— Collected material —
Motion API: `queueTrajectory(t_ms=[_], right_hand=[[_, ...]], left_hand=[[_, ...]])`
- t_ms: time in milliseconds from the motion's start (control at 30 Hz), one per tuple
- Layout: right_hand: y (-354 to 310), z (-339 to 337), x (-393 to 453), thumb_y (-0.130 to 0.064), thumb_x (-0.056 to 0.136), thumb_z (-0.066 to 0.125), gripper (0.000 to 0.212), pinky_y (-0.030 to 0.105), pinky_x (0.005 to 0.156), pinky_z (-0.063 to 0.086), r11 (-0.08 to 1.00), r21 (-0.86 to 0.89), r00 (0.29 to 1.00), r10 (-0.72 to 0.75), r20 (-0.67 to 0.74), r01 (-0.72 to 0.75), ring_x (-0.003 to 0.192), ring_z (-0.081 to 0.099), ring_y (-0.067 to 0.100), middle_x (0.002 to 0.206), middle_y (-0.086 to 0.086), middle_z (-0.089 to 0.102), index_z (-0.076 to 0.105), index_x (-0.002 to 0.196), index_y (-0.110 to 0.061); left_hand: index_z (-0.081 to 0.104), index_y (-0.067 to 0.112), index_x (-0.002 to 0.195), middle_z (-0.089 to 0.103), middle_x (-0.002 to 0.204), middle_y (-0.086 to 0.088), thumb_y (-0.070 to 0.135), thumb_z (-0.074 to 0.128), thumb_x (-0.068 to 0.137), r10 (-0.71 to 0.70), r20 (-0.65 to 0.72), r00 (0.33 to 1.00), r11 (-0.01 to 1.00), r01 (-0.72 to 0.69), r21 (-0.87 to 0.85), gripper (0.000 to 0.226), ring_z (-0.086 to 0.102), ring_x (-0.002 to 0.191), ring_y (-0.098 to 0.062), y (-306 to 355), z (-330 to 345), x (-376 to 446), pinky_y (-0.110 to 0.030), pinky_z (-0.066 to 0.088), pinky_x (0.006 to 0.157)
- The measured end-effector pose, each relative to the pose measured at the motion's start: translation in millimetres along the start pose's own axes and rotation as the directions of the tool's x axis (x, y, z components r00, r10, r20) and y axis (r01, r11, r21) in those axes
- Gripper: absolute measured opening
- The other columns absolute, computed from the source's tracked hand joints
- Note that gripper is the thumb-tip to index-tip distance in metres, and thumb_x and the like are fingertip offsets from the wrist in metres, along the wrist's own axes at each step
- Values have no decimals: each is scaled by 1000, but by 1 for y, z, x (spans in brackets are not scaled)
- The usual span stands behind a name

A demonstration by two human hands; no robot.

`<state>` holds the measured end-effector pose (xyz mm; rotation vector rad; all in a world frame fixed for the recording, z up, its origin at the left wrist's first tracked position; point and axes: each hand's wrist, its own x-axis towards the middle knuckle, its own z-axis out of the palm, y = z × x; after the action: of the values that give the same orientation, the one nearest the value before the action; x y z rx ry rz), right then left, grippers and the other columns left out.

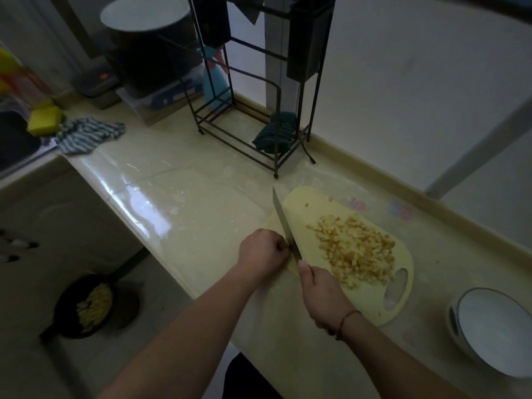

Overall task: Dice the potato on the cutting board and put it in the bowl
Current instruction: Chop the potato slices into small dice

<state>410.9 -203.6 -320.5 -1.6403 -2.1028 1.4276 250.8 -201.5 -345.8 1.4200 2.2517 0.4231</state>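
The right hand grips the knife by its handle. The blade points away from the person, along the left edge of the board. The left hand is curled at the blade near that edge; whether it pinches a last potato piece I cannot tell. The diced potato lies in a heap on the board, right of the blade. The bowl stands on the table right of the board, so the right hand is nearer to it.

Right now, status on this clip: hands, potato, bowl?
Right hand grips knife; left hand pinches at blade. Diced potato heaped on cutting board. Bowl empty, path clear.
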Motion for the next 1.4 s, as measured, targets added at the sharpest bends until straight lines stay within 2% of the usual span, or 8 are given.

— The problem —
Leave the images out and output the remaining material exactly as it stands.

— Problem solution —
Motion API: `queueTrajectory(t_ms=[_], right_hand=[[_, ...]], left_hand=[[_, ...]])`
- t_ms: time in milliseconds from the motion's start (control at 30 Hz), one per tuple
- Layout: right_hand: y (-354 to 310), z (-339 to 337), x (-393 to 453), thumb_y (-0.130 to 0.064), thumb_x (-0.056 to 0.136), thumb_z (-0.066 to 0.125), gripper (0.000 to 0.212), pinky_y (-0.030 to 0.105), pinky_x (0.005 to 0.156), pinky_z (-0.063 to 0.086), r11 (-0.08 to 1.00), r21 (-0.86 to 0.89), r00 (0.29 to 1.00), r10 (-0.72 to 0.75), r20 (-0.67 to 0.74), r01 (-0.72 to 0.75), ring_x (-0.003 to 0.192), ring_z (-0.081 to 0.099), ring_y (-0.067 to 0.100), middle_x (0.002 to 0.206), middle_y (-0.086 to 0.086), middle_z (-0.089 to 0.102), index_z (-0.076 to 0.105), index_x (-0.002 to 0.196), index_y (-0.110 to 0.061); left_hand: index_z (-0.081 to 0.104), index_y (-0.067 to 0.112), index_x (-0.002 to 0.195), middle_z (-0.089 to 0.103), middle_x (-0.002 to 0.204), middle_y (-0.086 to 0.088), thumb_y (-0.070 to 0.135), thumb_z (-0.074 to 0.128), thumb_x (-0.068 to 0.137), r10 (-0.71 to 0.70), r20 (-0.65 to 0.72), r00 (0.33 to 1.00), r11 (-0.01 to 1.00), r01 (-0.72 to 0.69), r21 (-0.87 to 0.85), gripper (0.000 to 0.226), ring_z (-0.086 to 0.102), ring_x (-0.002 to 0.191), ring_y (-0.098 to 0.062), y (-306 to 355), z (-330 to 345), x (-376 to 446), pinky_y (-0.110 to 0.030), pinky_z (-0.066 to 0.088), pinky_x (0.006 to 0.157)
- The measured end-effector pose, each relative to the pose measured at the motion's start: translation in millimetres along the start pose's own axes and rotation as the directions of the tool's x axis (x, y, z components r00, r10, r20) and y axis (r01, r11, r21) in those axes
- Gripper: absolute measured opening
- The other columns absolute, computed from the source's tracked hand joints
- Note that gripper is the thumb-tip to index-tip distance in metres, and thumb_x and the like are fingertip offsets from the wrist in metres, along the wrist's own axes at each step
- Values have no decimals: each is scaled by 1000, but by 1 for y, z, x (spans in brackets are not scaled)
- The usual span stands behind a name

A demonstration by two human hands; no robot.

`<state>` holds the measured end-effector pose (xyz mm; rotation vector rad; all in a world frame fixed for the recording, z up, its origin at the left wrist's first tracked position; point and axes: each hand's wrist, its own x-axis towards the middle knuckle, its own z-axis out of the palm, y = z × x; after the action: of the values that give the same orientation, the one nearest the value before the action; x y z rx ry rz), right then left, grippers and the other columns left out.


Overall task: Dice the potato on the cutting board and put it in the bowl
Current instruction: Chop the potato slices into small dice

<state>410.9 -203.6 -320.5 -1.6403 -2.1028 1.4276 250.8 -201.5 -345.8 1.4200 2.2517 0.4231</state>
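The right hand grips the knife by its handle. The blade points away from the person, along the left edge of the board. The left hand is curled at the blade near that edge; whether it pinches a last potato piece I cannot tell. The diced potato lies in a heap on the board, right of the blade. The bowl stands on the table right of the board, so the right hand is nearer to it.

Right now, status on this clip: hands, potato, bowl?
Right hand grips knife; left hand pinches at blade. Diced potato heaped on cutting board. Bowl empty, path clear.
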Motion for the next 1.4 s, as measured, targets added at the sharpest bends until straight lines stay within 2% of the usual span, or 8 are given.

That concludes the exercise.